_Exercise description:_ Pull out every line below that contains the word "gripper".
*** The data Section Begins ***
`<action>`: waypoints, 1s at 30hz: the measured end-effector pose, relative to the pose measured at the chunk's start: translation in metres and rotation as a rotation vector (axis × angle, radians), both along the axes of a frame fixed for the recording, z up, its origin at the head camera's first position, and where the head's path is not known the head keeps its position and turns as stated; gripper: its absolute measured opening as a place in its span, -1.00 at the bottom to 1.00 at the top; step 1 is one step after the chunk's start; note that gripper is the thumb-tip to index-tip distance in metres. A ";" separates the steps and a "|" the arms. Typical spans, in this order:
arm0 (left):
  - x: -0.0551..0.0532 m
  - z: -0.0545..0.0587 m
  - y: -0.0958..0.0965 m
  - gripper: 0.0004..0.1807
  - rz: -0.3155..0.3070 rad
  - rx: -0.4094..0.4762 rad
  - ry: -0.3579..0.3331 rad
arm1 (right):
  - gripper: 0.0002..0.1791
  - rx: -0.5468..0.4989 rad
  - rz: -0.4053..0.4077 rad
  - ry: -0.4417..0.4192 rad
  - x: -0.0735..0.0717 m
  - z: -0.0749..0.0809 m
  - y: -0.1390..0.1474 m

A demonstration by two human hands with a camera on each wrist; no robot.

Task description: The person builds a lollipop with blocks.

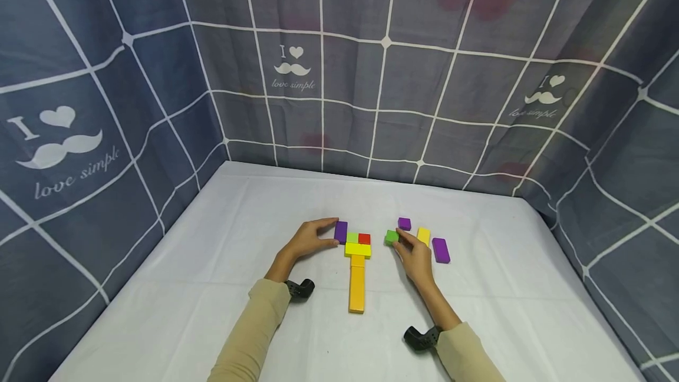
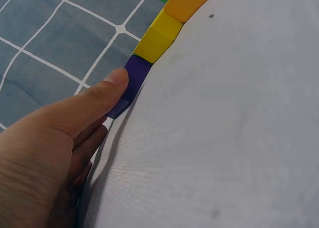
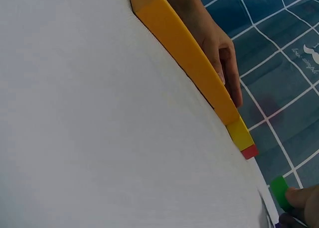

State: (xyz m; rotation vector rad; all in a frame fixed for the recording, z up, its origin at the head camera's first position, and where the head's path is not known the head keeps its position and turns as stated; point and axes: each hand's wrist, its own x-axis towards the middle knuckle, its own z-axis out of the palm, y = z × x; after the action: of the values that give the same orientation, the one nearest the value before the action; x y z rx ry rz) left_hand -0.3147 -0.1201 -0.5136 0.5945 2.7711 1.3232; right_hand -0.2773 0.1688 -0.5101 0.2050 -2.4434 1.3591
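We take the wide yellow block as landmark. To its left, the left hand holds a purple block, thumb and fingers moderately spread; to its right, the right hand pinches a green cube, fingers nearly together. We'd keep pressure light, smooth flat faces square. Desk: white cloth, faintly creased.

White table: orange blocks mid-surface, running toward far edge; yellow block at their far end; two purple blocks nearer right edge.
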 end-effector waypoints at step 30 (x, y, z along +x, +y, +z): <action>0.000 0.003 0.000 -0.29 -0.018 -0.003 0.028 | -0.66 0.056 0.193 -0.095 -0.044 0.012 -0.064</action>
State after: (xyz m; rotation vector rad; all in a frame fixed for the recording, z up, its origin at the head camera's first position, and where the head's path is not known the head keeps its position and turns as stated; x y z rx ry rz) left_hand -0.3143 -0.1204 -0.5107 0.6408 2.7823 1.3175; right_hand -0.3217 0.1047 -0.4980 0.4082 -2.5994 1.4082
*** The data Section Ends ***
_Task result:_
`<action>`: waypoints, 1s at 30hz: the measured end-effector pose, relative to the pose measured at the chunk's start: translation in metres and rotation as a rotation vector (axis × angle, radians), both along the axes of a frame fixed for the recording, z up, its origin at the head camera's first position, and where the head's path is not known the head keeps its position and turns as stated; gripper: its absolute measured opening as a place in its span, -1.00 at the bottom to 1.00 at the top; step 1 is one step after the chunk's start; note that gripper is the thumb-tip to index-tip distance in metres. A ";" separates the steps and a "|" the arms. Typical spans, in this order:
  - gripper: 0.0004..0.1807
  - gripper: 0.0002..0.1791

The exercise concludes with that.